DIRECTIONS | Start at the line with "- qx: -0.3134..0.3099" in the records below, stop at the line with "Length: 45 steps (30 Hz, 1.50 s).", and return every line in that span exactly, the two end lines included.

══════════════════════════════

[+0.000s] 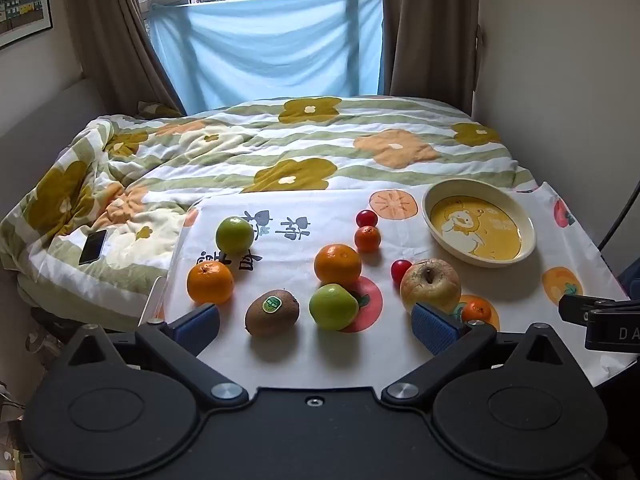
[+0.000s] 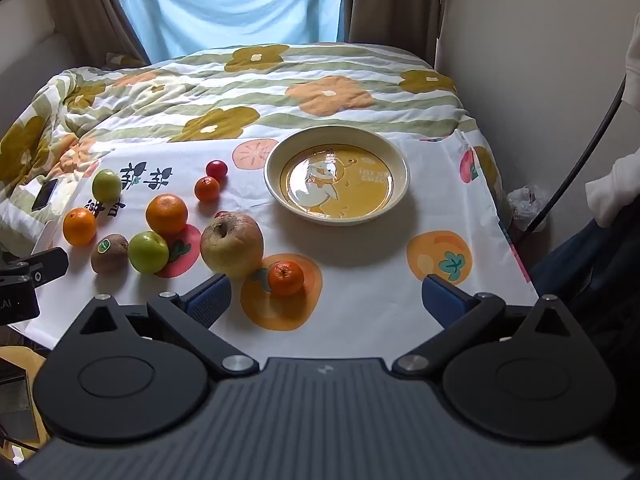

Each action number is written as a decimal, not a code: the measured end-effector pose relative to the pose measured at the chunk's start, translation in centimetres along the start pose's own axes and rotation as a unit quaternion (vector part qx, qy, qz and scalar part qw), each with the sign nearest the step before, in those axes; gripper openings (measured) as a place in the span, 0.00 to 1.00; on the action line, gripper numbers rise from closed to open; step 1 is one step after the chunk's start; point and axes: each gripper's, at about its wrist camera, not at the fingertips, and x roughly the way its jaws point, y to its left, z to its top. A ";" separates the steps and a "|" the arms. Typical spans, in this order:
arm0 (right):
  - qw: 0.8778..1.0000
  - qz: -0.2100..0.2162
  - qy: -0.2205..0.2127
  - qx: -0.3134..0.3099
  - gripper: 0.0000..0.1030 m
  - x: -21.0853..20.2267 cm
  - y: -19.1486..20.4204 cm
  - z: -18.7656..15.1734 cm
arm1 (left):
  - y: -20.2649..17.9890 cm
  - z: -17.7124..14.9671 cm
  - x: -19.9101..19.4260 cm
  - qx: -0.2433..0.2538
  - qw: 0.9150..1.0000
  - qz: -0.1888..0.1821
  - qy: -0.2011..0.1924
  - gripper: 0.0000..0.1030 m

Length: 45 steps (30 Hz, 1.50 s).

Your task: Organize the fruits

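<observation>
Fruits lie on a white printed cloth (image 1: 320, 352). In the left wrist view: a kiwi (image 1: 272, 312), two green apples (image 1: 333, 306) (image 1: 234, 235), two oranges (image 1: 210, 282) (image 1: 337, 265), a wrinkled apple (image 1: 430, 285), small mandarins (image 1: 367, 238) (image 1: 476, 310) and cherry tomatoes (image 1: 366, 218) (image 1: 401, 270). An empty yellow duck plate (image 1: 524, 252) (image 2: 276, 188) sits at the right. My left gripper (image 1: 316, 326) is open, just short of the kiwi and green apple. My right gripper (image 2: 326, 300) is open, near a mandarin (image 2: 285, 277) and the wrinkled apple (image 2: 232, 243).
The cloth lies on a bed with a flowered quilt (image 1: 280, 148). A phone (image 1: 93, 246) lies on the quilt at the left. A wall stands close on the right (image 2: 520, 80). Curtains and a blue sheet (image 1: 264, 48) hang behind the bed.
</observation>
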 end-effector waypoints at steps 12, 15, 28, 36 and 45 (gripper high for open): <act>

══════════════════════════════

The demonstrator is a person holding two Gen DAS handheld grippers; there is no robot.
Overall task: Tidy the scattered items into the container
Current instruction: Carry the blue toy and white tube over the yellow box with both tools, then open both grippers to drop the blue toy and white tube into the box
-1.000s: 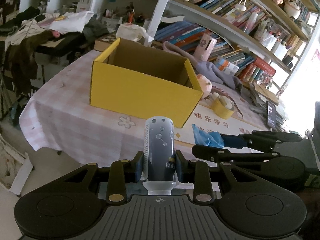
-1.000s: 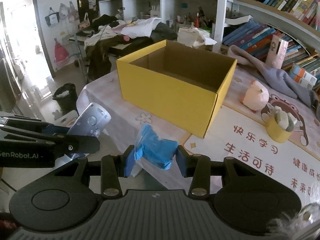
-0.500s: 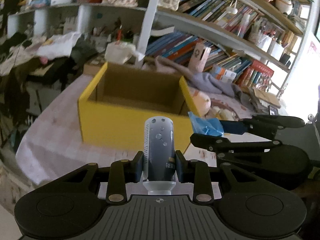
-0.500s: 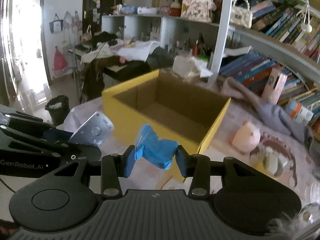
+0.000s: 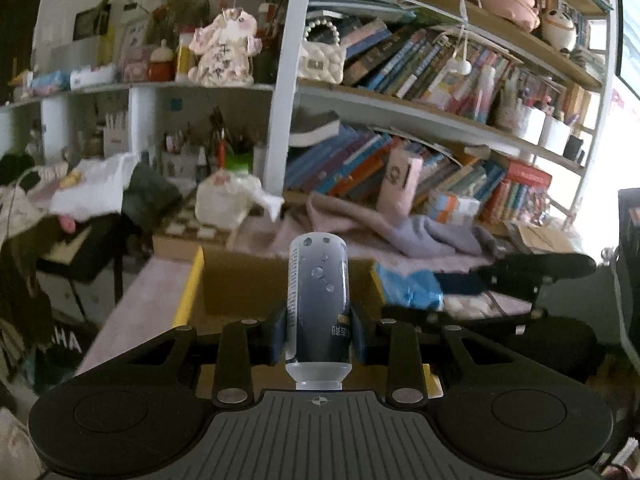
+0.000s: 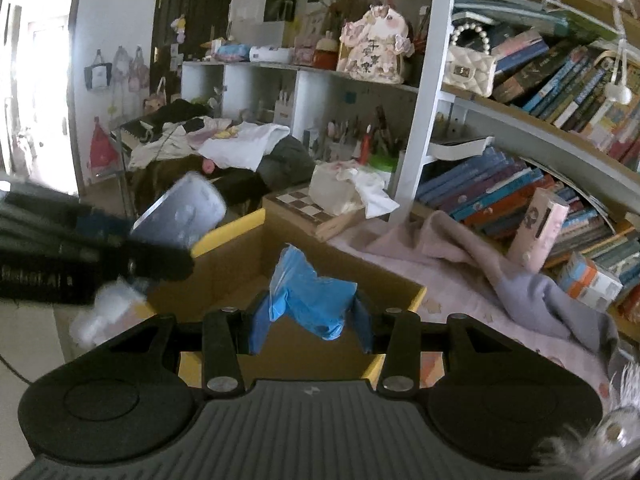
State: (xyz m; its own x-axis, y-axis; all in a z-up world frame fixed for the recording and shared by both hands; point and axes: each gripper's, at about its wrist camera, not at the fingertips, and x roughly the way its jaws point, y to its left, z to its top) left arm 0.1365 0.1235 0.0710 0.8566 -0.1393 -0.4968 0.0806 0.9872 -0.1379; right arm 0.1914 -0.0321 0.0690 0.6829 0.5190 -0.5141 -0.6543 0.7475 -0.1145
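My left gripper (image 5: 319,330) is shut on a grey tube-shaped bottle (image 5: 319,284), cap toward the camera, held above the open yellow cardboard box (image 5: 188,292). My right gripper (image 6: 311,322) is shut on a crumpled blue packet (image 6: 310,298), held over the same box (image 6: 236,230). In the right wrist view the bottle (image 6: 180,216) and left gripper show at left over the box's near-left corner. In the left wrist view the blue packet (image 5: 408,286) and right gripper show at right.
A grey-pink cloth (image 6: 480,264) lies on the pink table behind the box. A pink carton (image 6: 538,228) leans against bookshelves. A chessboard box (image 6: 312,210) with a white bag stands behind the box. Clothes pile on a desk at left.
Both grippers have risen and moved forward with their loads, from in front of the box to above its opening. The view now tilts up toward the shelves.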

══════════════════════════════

ANSWER TO THIS EXERCISE |
  - qx: -0.3134..0.3099
  - gripper: 0.0000..0.1030 m
  - x: -21.0853..20.2267 cm
  - y: -19.1486..20.4204 cm
  - z: -18.7656..15.1734 cm
arm1 (left):
  - y: -20.2649..17.9890 cm
  - z: -17.7124..14.9671 cm
  - x: -19.9101..19.4260 cm
  - qx: -0.2433..0.2538
  - qw: 0.9150..1.0000
  - qz: -0.1888..0.1821
  - qy: -0.2011..0.1924
  - gripper: 0.0000..0.1030 m

Length: 45 steps (30 Hz, 1.50 s).

The required response has been given in full.